Reksa bersumpah dengan segenap jiwa raganya bahwa sekarang ini dia sangat ingin sekali membekap mulut Cakra yang mengomel tidak berhenti dari satu jam lalu. Cakra mondar mandir di dalam ruang unit gawat darurat, menatap Reksa kasihan namun juga kesal dalam satu waktu.

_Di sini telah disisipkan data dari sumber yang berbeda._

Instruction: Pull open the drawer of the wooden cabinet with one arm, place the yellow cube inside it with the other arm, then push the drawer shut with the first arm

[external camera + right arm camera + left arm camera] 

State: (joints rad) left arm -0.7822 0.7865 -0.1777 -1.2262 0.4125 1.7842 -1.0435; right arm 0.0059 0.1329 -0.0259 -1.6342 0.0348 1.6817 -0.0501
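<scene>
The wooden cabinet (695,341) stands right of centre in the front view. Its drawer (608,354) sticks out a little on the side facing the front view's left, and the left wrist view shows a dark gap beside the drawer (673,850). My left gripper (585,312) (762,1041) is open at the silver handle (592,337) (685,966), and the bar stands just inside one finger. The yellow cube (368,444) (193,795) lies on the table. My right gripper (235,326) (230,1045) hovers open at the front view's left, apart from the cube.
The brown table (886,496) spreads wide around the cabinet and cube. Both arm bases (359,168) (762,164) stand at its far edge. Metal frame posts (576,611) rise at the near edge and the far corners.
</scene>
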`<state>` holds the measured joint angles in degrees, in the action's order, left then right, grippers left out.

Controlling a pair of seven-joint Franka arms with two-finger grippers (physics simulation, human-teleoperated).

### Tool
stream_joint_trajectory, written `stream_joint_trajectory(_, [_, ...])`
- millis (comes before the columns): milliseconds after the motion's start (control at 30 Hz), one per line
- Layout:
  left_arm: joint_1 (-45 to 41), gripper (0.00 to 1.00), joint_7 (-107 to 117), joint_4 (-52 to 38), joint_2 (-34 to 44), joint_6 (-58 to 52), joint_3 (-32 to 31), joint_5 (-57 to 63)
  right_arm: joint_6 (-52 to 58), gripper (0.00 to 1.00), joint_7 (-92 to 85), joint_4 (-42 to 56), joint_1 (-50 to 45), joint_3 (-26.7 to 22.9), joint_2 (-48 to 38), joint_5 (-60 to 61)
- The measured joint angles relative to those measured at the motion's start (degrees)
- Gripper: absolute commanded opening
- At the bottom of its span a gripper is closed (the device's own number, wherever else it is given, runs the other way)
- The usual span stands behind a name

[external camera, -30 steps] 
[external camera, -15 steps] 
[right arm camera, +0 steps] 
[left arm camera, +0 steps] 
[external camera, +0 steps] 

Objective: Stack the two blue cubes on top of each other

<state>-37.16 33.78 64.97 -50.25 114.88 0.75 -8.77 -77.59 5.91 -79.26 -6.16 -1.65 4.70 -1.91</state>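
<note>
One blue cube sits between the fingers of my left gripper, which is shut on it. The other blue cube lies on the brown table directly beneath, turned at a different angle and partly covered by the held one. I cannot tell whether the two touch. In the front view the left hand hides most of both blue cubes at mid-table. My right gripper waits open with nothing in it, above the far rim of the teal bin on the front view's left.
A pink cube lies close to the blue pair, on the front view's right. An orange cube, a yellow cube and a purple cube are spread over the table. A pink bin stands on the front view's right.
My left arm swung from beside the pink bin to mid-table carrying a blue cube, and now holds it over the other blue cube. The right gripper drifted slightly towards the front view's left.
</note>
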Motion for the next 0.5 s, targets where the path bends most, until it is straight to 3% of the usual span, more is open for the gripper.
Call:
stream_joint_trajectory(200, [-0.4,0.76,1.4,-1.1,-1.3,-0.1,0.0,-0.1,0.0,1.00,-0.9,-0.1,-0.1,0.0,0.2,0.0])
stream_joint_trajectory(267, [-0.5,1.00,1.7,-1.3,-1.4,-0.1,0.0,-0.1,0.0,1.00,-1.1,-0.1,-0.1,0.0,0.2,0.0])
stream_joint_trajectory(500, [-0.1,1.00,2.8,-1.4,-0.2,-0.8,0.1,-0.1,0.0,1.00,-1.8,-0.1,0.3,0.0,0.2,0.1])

Pemuda yang kini hanya mengenakan training merah dan kaus seadanya itu semakin mendelik ketika netranya mendapati ada kehadiran Arsen dalam radius sepuluh meter, pria merepotkan lainnya sudah datang, begitu kira-kira arti dari lenguhan napas panjang Cakra.
"Makannya punya badan tuh dirawat," keluh Cakra, tangannya melempar kunci mobil Reksa yang tadi sempat mereka pakai untuk sampai disini.
Arsen langsung duduk tanpa salam, membuka bungkusan permen karet dan memasukkannya ke dalam mulut. "Buset, mama lo pasti kalah bawel sama Cakra ya, Sa?"
Reksa mengangguk dramatis. "Malesin banget gue udah dengar omong kosongnya selama satu jam penuh," keluh Reksa.
"Sialan, dasar nggak tahu diri. Yang bawa lo pas tadi tumbang siapa hah?" tanya Cakra, melotot galak pada Reksa.
Jelas pemuda Cakrawala itu tersinggung, sore tadi dia dapat telepon darurat dari Nada, sang wakil ketua himpunan, katanya Reksa tumbang dan hampir pingsan. Cakra yang baru saja keluar dari kamar mandi spontan bergerak cepat untuk meraih kunci motor dan pergi ke kampus yang jaraknya hanya dua menit dari kosannya. Ketika Cakra membuka pintu sekre, Reksa sudah terduduk lemas dengan mata sayu dan wajah yang terlihat sangat lesu, karena tidak banyak mahasiswa yang masih berada di lingkungan kampus, alhasil Cakra hanya meminta bantuan kepada mereka untuk menaikkan Reksa ke dalam mobil, setelah itu serahkan semuanya pada Cakra.
Dan berakhirlah mereka disini, dengan selang infus yang melekat pada lengan kiri Reksa, kemeja putihnya digulung rapi setengah sikut, hal yang semakin membuat Cakra kesal karena mereka terlihat seperti tuan muda dan anak tukang kebun. Lagipula mana bisa kaus melar Cakra disandingkan dengan kemeja mahal Areksa, sorot menilai dari orang-orang asing yang membuatnya kesal.
"Umurnya sisa berapa hari lagi?"
Reksa menoleh sewot, tangan pemuda Sadajiwa itu ramah menoyor kepala Arsen. "Gue cuma kurang imun aja, badan gue lagi nggak fit. Jangan ngomong macam-macam, lo."
"Padahal tadi pas di sekre dia udah kaya mumi, lo lihat aja kantong matanya, ngalahin kantong kangguru." Cakra menghina sang sahabat tanpa beban.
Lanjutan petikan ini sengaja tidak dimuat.